Justdad7 is another important information source to follow in Canada about the issues surrounding the unwarranted sterilization of children in the name of transgender ideology.

A Different Model of Care – justdad7’s Substack.

The major difficulty with the application of the mature minor doctrine in gender medicine is that the case law assumes that the minor is making decisions under the guidance of a doctor who is following the conventional medical model with clear diagnostic criteria and treatment goals. Practice in gender clinics is very different.

In the case of a disease like cancer, the diagnosis is usually confirmed by multiple objective tests including diagnostic imaging, laboratory tests and tissue biopsies. There are also objective measures of the effectiveness of treatments, such as shrinkage of the tumour. A doctor will recommend a treatment that is likely to cause sterility or other serious side effects only after making a firm diagnosis and concluding that the benefit of the treatment outweighs the risks.

In gender medicine, there is no known biological marker for transgender identity. The diagnosis of gender dysphoria under the DSM-5 depends entirely on self-reported symptoms which are largely tied to conformity to social stereotypes of male and female.

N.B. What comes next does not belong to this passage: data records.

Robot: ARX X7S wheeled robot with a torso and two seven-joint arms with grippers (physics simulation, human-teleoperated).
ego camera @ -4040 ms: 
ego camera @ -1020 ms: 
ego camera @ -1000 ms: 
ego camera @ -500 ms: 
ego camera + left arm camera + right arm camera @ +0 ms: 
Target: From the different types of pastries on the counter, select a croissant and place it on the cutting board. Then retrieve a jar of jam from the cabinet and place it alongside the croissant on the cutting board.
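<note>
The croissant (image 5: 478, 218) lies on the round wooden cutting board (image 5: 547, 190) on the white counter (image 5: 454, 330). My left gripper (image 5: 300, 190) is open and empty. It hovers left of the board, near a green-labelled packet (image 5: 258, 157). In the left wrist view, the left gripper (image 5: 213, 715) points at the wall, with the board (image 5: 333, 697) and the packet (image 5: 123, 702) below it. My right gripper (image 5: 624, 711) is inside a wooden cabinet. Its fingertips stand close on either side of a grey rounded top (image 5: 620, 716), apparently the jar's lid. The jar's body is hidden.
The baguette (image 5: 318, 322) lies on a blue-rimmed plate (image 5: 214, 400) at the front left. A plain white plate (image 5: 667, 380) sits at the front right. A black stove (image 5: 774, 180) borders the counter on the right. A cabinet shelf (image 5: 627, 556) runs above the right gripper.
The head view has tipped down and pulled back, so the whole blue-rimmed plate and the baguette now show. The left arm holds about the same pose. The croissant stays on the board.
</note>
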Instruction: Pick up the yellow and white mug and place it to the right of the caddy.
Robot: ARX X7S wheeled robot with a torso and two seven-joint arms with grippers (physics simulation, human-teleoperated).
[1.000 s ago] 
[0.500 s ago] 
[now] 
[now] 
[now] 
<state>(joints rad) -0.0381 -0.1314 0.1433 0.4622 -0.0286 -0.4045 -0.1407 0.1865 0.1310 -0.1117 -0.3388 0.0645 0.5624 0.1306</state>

Furthermore, while a DSM-5 diagnosis may still be required in some places for insurance purposes, the WPATH SOC8 recommends relying in the ICD-11 diagnosis of Gender Incongruence. The definition of gender incongruence of childhood is similar to the DSM-5 diagnosis of gender dysphoria, but does not require the presence of distress. For older patients, the definition reads:

Gender incongruence of adolescence and adulthood is characterized by a marked and persistent incongruence between an individual´s experienced gender and the assigned sex, which often leads to a desire to ‘transition’, in order to live and be accepted as a person of the experienced gender, through hormonal treatment, surgery or other health care services to make the individual´s body align, as much as desired and to the extent possible, with the experienced gender. The diagnosis cannot be assigned prior the onset of puberty. Gender variant behaviour and preferences alone are not a basis for assigning the diagnosis.

The concept of ‘experienced gender’ is entirely subjective, with no possible test other than self-declaration. In other words, if a teenagers claim to have a transgender identity and wants medical transition badly enough, they should have it.

It is also difficult for a doctor to inform a patient of the prospects of success of a gender affirming treatment because there are no clear criteria for measuring success. The goal of transforming a body into one of the opposite sex is unobtainable but success might be measured in how close an approximation the treatment achieves.

However, patients seek to transform their bodies in the hope of relieving their mental distress. A good cosmetic result from a treatment is pointless if the patient still feels miserable and distressed by their body. The evidence that gender transition helps to improve mental health is low quality. Ultimately, the conventional measures of success are irrelevant to the new model of gender medicine where the “goals have shifted from reducing suffering to achieving personal ‘embodiment goals.’”

Informed consent in gender medicine therefore raises different issues from the conventional medical model. In conventional treatment, the minor’s decision making is being guided by a doctor who has made a diagnosis and determined that a treatment is in the patient’s best interest. In gender medicine, it is necessary to ask whether a minor should be entitled to proceed with risky and irreversible treatments based on a sense of personal identity which is unfalsifiable but may prove to be transitory.